Problem details:
The data is to be set down once more, exactly as it reads.

=== Begin Enclosure ===

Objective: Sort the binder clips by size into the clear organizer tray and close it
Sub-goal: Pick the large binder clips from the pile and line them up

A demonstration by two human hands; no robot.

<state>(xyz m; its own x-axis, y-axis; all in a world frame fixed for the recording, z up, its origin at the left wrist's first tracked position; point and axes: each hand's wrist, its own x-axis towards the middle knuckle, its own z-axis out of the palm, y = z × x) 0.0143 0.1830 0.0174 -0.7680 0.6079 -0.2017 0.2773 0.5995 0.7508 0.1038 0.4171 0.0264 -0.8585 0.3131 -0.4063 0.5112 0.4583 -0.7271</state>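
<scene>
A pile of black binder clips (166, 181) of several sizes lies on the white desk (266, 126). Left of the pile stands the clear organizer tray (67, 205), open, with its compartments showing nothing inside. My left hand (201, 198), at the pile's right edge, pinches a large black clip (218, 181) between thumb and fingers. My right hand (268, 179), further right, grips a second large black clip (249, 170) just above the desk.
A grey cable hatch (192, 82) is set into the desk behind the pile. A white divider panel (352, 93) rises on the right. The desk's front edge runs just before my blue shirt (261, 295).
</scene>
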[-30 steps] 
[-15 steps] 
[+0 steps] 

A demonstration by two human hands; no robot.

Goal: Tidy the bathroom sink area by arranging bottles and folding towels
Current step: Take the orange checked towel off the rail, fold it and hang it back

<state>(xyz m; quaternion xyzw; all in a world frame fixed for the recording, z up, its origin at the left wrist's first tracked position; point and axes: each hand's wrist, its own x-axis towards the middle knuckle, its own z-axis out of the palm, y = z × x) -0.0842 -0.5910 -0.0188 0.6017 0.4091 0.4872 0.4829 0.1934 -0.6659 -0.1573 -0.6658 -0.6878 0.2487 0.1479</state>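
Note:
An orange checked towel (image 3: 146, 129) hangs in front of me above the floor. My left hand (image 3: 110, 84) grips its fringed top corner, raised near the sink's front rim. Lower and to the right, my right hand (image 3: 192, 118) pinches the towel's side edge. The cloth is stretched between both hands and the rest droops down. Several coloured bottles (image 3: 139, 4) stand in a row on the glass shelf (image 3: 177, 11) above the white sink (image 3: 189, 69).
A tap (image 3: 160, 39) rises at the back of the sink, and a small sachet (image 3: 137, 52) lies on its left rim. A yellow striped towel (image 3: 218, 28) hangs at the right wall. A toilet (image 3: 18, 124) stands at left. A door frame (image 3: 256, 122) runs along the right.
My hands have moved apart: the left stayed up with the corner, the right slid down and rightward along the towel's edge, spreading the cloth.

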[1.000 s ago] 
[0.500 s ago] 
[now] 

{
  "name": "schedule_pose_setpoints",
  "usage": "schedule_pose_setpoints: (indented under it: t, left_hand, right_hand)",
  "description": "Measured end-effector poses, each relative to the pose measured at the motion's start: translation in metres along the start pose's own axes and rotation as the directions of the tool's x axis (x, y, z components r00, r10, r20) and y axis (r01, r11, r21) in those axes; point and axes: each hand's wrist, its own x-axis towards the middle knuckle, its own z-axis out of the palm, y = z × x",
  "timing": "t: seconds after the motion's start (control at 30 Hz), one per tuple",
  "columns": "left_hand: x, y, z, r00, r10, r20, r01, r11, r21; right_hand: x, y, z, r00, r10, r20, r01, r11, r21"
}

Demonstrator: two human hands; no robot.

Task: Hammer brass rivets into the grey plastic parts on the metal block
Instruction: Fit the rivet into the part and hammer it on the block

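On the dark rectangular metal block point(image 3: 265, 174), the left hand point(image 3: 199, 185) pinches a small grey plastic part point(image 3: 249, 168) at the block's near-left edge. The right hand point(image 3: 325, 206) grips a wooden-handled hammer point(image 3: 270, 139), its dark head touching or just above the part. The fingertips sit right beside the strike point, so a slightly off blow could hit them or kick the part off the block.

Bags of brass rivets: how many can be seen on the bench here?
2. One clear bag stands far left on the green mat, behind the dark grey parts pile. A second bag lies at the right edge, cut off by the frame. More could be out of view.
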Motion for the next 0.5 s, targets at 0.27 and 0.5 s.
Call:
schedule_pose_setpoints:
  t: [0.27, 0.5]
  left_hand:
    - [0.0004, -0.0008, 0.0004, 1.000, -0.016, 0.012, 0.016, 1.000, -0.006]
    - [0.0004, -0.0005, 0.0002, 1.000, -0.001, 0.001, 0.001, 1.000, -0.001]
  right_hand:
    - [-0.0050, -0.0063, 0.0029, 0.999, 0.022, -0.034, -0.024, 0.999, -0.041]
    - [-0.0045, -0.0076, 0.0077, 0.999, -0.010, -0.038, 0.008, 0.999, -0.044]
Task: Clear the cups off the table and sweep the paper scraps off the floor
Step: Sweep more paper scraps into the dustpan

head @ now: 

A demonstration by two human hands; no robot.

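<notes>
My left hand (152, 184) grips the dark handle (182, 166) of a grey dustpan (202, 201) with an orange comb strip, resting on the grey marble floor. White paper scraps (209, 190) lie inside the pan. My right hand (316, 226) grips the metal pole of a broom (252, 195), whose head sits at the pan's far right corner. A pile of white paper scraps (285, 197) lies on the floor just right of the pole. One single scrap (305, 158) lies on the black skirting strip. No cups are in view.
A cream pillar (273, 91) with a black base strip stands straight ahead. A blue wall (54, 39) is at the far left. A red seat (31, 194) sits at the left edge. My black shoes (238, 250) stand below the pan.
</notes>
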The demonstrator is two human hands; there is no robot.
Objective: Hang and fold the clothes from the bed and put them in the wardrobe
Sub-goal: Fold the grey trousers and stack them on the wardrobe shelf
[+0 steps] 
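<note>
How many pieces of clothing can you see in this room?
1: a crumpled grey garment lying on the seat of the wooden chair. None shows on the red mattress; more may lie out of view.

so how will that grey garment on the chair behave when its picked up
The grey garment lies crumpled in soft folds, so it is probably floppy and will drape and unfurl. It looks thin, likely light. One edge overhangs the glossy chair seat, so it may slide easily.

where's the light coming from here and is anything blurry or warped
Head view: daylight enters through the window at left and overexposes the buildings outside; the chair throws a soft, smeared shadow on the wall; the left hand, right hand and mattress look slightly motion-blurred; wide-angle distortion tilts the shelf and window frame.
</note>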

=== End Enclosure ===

Worked solution:
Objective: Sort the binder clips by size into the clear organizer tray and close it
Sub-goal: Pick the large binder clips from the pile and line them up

A demonstration by two human hands; no robot.

<state>(xyz m; its own x-axis, y-axis; all in a world frame fixed for the recording, z up, its origin at the left wrist's first tracked position; point and axes: each hand's wrist, its own x-axis towards the middle knuckle, its own z-axis out of the palm, y = z × x) 0.0143 0.1830 0.0174 -0.7680 0.6079 -0.2017 0.2773 0.5995 0.7508 0.1038 0.4171 0.0264 -0.8585 0.3131 -0.4063 0.5112 0.4583 -0.7271</state>
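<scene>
A pile of black binder clips (166, 181) of several sizes lies on the white desk (266, 126). Left of the pile stands the clear organizer tray (67, 205), open, with its compartments showing nothing inside. My left hand (201, 198), at the pile's right edge, pinches a large black clip (218, 181) between thumb and fingers. My right hand (268, 179), further right, grips a second large black clip (249, 170) just above the desk.
A grey cable hatch (192, 82) is set into the desk behind the pile. A white divider panel (352, 93) rises on the right. The desk's front edge runs just before my blue shirt (261, 295).
</scene>
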[-30 steps] 
[-15 steps] 
[+0 steps] 

A demonstration by two human hands; no robot.

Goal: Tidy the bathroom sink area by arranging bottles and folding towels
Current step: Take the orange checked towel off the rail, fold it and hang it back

<state>(xyz m; quaternion xyzw; all in a world frame fixed for the recording, z up, its origin at the left wrist's first tracked position; point and axes: each hand's wrist, its own x-axis towards the middle knuckle, its own z-axis out of the palm, y = z × x) -0.0842 -0.5910 -0.0188 0.6017 0.4091 0.4872 0.4829 0.1934 -0.6659 -0.1573 -0.6658 -0.6878 0.2487 0.1479</state>
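Note:
An orange checked towel (image 3: 146, 129) hangs in front of me above the floor. My left hand (image 3: 110, 84) grips its fringed top corner, raised near the sink's front rim. Lower and to the right, my right hand (image 3: 192, 118) pinches the towel's side edge. The cloth is stretched between both hands and the rest droops down. Several coloured bottles (image 3: 139, 4) stand in a row on the glass shelf (image 3: 177, 11) above the white sink (image 3: 189, 69).
A tap (image 3: 160, 39) rises at the back of the sink, and a small sachet (image 3: 137, 52) lies on its left rim. A yellow striped towel (image 3: 218, 28) hangs at the right wall. A toilet (image 3: 18, 124) stands at left. A door frame (image 3: 256, 122) runs along the right.
My hands have moved apart: the left stayed up with the corner, the right slid down and rightward along the towel's edge, spreading the cloth.
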
[1.000 s ago] 
[0.500 s ago] 
[now] 

{
  "name": "schedule_pose_setpoints",
  "usage": "schedule_pose_setpoints: (indented under it: t, left_hand, right_hand)",
  "description": "Measured end-effector poses, each relative to the pose measured at the motion's start: translation in metres along the start pose's own axes and rotation as the directions of the tool's x axis (x, y, z components r00, r10, r20) and y axis (r01, r11, r21) in those axes; point and axes: each hand's wrist, its own x-axis towards the middle knuckle, its own z-axis out of the palm, y = z × x",
  "timing": "t: seconds after the motion's start (control at 30 Hz), one per tuple",
  "columns": "left_hand: x, y, z, r00, r10, r20, r01, r11, r21; right_hand: x, y, z, r00, r10, r20, r01, r11, r21"
}

Demonstrator: two human hands; no robot.

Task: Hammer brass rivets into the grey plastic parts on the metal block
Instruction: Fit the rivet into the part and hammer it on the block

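On the dark rectangular metal block point(image 3: 265, 174), the left hand point(image 3: 199, 185) pinches a small grey plastic part point(image 3: 249, 168) at the block's near-left edge. The right hand point(image 3: 325, 206) grips a wooden-handled hammer point(image 3: 270, 139), its dark head touching or just above the part. The fingertips sit right beside the strike point, so a slightly off blow could hit them or kick the part off the block.

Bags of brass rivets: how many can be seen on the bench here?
2. One clear bag stands far left on the green mat, behind the dark grey parts pile. A second bag lies at the right edge, cut off by the frame. More could be out of view.
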Motion for the next 0.5 s, targets at 0.27 and 0.5 s.
Call:
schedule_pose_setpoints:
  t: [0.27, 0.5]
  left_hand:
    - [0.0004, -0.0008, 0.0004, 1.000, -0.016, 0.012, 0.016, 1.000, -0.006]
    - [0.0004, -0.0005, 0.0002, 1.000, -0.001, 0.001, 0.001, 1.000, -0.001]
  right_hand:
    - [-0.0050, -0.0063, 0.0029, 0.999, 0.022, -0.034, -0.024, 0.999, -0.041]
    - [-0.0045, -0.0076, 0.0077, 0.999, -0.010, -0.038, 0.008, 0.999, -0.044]
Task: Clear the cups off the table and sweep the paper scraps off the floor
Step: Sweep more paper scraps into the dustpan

head @ now: 

A demonstration by two human hands; no robot.

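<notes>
My left hand (152, 184) grips the dark handle (182, 166) of a grey dustpan (202, 201) with an orange comb strip, resting on the grey marble floor. White paper scraps (209, 190) lie inside the pan. My right hand (316, 226) grips the metal pole of a broom (252, 195), whose head sits at the pan's far right corner. A pile of white paper scraps (285, 197) lies on the floor just right of the pole. One single scrap (305, 158) lies on the black skirting strip. No cups are in view.
A cream pillar (273, 91) with a black base strip stands straight ahead. A blue wall (54, 39) is at the far left. A red seat (31, 194) sits at the left edge. My black shoes (238, 250) stand below the pan.
</notes>
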The demonstrator is two human hands; there is no robot.
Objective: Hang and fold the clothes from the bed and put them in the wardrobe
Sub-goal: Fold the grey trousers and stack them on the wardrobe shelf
[+0 steps] 
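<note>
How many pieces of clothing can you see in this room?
1: a crumpled grey garment lying on the seat of the wooden chair. None shows on the red mattress; more may lie out of view.

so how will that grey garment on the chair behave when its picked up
The grey garment lies crumpled in soft folds, so it is probably floppy and will drape and unfurl. It looks thin, likely light. One edge overhangs the glossy chair seat, so it may slide easily.

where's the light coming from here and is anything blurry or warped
Head view: daylight enters through the window at left and overexposes the buildings outside; the chair throws a soft, smeared shadow on the wall; the left hand, right hand and mattress look slightly motion-blurred; wide-angle distortion tilts the shelf and window frame.
</note>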

Fully answered, the exercise is complete.